The task
Output each line from the one that contains "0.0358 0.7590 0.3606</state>" to the final line of the data below, exactly, and include nothing else.

(Items from a dataset)
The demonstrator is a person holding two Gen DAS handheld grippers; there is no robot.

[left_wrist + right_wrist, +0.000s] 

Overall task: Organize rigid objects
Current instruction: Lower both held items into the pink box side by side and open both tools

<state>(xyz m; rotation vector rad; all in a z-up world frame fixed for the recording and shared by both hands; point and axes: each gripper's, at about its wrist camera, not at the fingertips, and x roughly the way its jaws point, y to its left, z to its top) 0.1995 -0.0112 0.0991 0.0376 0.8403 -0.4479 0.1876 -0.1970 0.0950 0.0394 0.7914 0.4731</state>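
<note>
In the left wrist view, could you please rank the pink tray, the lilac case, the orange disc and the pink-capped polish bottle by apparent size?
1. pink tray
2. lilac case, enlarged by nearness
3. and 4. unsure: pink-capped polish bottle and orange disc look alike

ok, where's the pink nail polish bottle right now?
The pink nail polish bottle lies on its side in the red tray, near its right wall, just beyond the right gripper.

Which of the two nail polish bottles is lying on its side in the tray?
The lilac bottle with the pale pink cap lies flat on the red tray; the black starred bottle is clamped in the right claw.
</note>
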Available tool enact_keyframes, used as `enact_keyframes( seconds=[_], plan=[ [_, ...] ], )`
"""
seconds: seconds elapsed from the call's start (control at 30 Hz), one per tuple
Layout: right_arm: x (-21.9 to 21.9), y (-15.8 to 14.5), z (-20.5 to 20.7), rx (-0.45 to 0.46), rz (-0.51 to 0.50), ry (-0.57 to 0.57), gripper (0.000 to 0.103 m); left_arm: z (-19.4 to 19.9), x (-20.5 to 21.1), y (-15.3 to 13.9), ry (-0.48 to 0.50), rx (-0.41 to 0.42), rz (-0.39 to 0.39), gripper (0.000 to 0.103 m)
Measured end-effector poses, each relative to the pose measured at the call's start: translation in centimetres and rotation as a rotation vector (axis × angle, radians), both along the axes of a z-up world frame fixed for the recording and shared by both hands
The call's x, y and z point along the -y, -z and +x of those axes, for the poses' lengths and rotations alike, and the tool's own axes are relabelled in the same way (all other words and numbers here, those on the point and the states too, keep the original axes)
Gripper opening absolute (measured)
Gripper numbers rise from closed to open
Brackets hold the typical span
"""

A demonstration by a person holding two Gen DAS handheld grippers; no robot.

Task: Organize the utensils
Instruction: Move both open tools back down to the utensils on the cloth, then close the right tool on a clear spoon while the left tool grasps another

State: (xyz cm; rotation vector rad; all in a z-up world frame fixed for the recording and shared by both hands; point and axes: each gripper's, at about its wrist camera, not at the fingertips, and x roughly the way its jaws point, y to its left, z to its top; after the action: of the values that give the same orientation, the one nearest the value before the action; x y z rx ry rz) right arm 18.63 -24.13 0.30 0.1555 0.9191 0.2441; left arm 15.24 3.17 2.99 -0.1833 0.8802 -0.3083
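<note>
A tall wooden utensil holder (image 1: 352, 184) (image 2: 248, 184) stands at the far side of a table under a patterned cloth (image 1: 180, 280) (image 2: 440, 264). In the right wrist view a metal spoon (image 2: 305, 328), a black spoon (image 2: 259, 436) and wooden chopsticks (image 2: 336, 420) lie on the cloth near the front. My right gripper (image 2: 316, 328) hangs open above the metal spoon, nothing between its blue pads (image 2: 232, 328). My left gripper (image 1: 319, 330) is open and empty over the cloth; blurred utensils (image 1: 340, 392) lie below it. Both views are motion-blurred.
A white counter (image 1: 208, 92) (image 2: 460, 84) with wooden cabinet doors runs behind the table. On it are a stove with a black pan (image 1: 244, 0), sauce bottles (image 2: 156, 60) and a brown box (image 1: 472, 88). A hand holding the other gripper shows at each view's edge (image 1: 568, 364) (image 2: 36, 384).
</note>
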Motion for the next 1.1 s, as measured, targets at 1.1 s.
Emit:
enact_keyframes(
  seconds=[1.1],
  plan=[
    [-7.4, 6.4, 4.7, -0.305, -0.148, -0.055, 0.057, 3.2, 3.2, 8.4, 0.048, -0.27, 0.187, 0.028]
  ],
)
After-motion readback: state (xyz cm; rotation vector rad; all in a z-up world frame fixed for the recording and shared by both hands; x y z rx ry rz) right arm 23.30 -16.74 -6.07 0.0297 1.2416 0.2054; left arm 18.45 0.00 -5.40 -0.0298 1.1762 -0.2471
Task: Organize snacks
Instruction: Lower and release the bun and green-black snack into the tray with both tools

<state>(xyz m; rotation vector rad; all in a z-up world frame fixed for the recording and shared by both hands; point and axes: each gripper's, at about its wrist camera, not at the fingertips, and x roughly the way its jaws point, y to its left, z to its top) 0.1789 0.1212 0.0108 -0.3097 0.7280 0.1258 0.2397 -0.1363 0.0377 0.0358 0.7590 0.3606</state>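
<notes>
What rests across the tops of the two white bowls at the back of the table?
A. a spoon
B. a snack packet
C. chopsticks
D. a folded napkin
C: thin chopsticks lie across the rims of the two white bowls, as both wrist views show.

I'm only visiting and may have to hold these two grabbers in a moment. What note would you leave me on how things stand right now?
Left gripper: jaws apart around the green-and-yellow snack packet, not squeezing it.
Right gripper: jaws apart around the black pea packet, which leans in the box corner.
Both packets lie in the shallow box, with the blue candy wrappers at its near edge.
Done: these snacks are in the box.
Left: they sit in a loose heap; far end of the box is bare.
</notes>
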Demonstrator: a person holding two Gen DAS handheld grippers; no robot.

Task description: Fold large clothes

Exercise result
<state>(xyz m; rotation vector rad; all in a z-up world frame fixed for the recording and shared by both hands; point and axes: each gripper's, at about its wrist camera, not at the fingertips, and x roughly the way its jaws point, y to its left, z to its top) 0.1789 0.1212 0.0108 -0.3097 0.7280 0.1258 0.2397 -0.1363 0.0377 0.0358 0.7590 0.3606</state>
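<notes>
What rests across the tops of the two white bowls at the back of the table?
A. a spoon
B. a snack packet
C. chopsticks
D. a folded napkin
C: thin chopsticks lie across the rims of the two white bowls, as both wrist views show.

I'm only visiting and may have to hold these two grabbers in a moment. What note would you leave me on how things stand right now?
Left gripper: jaws apart around the green-and-yellow snack packet, not squeezing it.
Right gripper: jaws apart around the black pea packet, which leans in the box corner.
Both packets lie in the shallow box, with the blue candy wrappers at its near edge.
Done: these snacks are in the box.
Left: they sit in a loose heap; far end of the box is bare.
</notes>
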Demonstrator: a person holding two Gen DAS handheld grippers; no robot.

Task description: Fold large clothes

The output for this exercise is finished.